Base generator class.

Note

This class should always be inherited and should not be called directly. Subclasses should override run method with its own data source.

Parameters
  • buffer_size (int, optional) The sample size for each burst of the streaming data.
Example

Use generator classes in the following pattern.

# Replace Generator, args, kwargs with proper names for different generator classes
gen = Generator(*args, **kwargs)
# Start generator
gen.start()
# Get chunked data
for data, context in gen.get_result():
    # handle data
    if data is None: # Some condition for early termination
        break
# Stop generator
gen.stop()
Methods
  • run(values, src, context) Implementation of data generation.
  • start() Generate burst of streaming data.
method
start()

Generate burst of streaming data.

Use this method instead of run when you are using generators directly instead of relying on arus.Node.

method
run(values=None, src=None, context={})

Implementation of data generation.

This method must be overrided by subclasses and developers should implement it to load data from data sources and generate chunks with the data.

Examples

Developers should implement with the following template.

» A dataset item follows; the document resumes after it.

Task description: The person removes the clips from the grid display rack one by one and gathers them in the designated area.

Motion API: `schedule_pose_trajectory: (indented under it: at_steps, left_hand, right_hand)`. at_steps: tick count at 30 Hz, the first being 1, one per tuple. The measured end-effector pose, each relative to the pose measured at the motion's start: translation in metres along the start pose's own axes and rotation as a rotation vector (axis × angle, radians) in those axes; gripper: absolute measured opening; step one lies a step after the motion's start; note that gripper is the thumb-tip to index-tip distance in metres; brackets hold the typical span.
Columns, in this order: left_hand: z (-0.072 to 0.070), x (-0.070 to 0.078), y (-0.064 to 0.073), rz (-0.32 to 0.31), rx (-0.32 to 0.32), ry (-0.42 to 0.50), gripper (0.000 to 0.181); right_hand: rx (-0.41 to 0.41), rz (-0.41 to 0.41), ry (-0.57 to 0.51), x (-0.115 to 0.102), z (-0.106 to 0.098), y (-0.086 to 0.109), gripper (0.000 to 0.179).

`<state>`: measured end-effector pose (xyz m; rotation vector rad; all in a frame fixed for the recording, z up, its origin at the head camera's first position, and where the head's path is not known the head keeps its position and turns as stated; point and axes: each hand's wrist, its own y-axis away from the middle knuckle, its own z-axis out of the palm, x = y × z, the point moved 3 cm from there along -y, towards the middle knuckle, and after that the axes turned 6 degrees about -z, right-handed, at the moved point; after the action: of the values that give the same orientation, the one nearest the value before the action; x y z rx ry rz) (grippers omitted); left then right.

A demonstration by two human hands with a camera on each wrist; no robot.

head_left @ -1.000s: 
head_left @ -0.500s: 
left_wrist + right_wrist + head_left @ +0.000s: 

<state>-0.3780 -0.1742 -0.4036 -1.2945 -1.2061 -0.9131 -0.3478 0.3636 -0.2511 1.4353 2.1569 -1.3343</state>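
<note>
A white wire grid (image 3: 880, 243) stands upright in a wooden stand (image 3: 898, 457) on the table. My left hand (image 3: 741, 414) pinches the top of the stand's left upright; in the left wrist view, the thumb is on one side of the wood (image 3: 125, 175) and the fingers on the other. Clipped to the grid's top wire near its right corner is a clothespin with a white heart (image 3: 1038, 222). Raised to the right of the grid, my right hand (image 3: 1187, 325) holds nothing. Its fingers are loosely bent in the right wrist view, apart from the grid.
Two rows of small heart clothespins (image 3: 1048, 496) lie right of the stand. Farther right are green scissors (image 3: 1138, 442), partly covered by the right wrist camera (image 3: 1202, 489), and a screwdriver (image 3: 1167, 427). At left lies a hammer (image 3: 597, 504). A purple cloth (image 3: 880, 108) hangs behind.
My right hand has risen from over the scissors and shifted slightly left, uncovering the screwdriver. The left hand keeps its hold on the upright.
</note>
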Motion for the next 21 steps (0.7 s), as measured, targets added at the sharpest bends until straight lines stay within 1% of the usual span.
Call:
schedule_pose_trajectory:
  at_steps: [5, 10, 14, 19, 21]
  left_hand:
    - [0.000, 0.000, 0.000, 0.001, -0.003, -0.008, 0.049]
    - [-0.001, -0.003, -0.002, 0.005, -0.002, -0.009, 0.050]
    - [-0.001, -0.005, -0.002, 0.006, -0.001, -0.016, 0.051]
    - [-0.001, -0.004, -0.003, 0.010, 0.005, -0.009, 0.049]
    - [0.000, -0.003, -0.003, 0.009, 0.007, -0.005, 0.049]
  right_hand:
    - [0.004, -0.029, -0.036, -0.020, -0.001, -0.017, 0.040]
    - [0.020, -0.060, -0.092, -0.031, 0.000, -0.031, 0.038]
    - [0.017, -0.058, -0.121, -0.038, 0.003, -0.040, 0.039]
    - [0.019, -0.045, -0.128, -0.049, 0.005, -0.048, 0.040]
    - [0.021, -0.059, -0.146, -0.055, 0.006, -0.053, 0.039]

# You can accept data source from the `__init__` method
for data in self._load_data(self._data_sources):
    # Call this to buffer input data with `buffer_size`
    result = self._buffering(data)
    # Put the generated data into `self._result`. You should always attach the `self._context` so that it can be chained with other operators via `arus.Node`.
    self._result.put((result, self._context))
    # Implement stop condition
    if data is None or self._stop:
        break
Parameters
  • values (optional) Not used.
  • src (optional) Not used.
  • context (optional) Not used.
class

MhealthSensorFileGenerator(*filepaths, **kwargs)

Bases
arus.generator.Generator arus.operator.Operator

Generator class for sensor files stored in mhealth format.

Note

The file paths should be sorted before loading. The generator will load data from the files one by one in order.

Parameters
  • *filepaths (str) The sensor file paths as data sources.
  • **kwargs (object) Other keyword arguments passed to parent class, which is buffer_size.
Examples

Generate mhealth sensor data in chunks, with each chunk includes 10 samples.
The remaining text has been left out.